• [INSTRUCTIONS FOR THE TASK]: Lift out, unaltered, the lines of the material below between the line holding "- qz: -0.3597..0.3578" and the line holding "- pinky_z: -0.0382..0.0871", counting both.

***

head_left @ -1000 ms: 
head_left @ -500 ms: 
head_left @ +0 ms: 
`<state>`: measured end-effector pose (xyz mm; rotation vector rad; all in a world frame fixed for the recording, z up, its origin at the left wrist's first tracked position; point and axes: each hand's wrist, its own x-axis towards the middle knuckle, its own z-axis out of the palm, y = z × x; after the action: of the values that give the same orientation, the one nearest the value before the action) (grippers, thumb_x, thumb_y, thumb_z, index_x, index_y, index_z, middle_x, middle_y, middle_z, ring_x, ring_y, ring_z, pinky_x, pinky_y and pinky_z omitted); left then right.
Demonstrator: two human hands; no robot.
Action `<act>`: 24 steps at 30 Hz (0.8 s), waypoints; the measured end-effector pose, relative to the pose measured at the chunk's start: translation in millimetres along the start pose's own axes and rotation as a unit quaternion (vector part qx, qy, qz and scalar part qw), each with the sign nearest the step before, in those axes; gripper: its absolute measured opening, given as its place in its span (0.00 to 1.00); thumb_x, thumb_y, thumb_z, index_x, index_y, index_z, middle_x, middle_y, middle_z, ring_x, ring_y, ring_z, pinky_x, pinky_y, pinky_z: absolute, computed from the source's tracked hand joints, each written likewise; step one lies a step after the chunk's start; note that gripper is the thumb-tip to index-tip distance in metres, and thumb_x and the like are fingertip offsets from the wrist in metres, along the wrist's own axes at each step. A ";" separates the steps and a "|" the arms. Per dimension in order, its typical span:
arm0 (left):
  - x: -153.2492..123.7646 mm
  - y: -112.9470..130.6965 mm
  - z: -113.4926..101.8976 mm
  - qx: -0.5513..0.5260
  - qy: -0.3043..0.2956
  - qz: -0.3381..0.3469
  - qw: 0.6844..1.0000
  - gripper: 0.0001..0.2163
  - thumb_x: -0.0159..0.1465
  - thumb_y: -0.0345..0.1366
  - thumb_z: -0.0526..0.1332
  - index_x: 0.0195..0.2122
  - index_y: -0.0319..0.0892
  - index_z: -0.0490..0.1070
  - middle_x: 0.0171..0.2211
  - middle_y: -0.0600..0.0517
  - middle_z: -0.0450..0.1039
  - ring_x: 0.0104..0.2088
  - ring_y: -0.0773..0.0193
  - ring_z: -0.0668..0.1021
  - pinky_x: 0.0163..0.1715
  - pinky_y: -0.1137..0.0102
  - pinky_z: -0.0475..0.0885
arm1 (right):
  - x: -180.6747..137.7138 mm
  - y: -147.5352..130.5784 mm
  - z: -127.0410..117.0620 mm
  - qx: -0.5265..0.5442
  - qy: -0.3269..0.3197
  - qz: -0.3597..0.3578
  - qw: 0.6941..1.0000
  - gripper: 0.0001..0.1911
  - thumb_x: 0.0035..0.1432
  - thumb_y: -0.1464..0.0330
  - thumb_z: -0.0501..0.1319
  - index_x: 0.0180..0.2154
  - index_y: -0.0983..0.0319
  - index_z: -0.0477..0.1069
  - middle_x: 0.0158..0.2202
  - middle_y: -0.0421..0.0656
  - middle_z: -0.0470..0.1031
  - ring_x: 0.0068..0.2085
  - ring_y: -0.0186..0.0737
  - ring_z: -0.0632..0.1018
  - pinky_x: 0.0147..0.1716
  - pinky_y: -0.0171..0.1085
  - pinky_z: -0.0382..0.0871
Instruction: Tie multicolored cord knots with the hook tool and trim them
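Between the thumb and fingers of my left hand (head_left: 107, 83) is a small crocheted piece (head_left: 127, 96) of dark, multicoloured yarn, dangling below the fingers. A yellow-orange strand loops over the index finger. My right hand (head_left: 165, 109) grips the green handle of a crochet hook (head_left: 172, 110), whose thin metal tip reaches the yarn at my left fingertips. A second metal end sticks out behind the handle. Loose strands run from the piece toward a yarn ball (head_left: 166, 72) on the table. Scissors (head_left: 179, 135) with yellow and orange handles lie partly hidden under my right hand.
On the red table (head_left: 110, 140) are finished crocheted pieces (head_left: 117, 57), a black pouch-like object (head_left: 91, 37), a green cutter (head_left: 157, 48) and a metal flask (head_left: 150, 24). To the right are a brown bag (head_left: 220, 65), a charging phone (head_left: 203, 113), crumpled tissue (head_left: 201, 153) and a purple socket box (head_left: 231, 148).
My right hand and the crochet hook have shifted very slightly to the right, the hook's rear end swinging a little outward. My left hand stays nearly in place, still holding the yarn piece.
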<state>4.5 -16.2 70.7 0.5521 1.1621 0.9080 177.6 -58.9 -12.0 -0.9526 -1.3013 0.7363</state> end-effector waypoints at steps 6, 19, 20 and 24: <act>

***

• [ANSWER BELOW]:
  - qz: -0.3597..0.3578
  - qw: 0.6941..1.0000
  - gripper: 0.0001..0.1911
  - thumb_x: 0.0035..0.1432
  - thumb_y: -0.1464..0.0330
  - thumb_z: -0.0501..0.1319
  - index_x: 0.0180..0.2154
  - index_y: -0.0983..0.0319
  - index_z: -0.0477..0.1069
  - middle_x: 0.0158..0.2202
  - middle_y: -0.0421..0.0656
  - middle_z: -0.0470..0.1031
  - ring_x: 0.0068..0.2085
  - ring_y: -0.0186..0.0737
  - ring_z: -0.0632..0.1018
  - pinky_x: 0.0147..0.1716
  - pinky_y: -0.0171..0.1085
  - pinky_z: -0.0382..0.0871

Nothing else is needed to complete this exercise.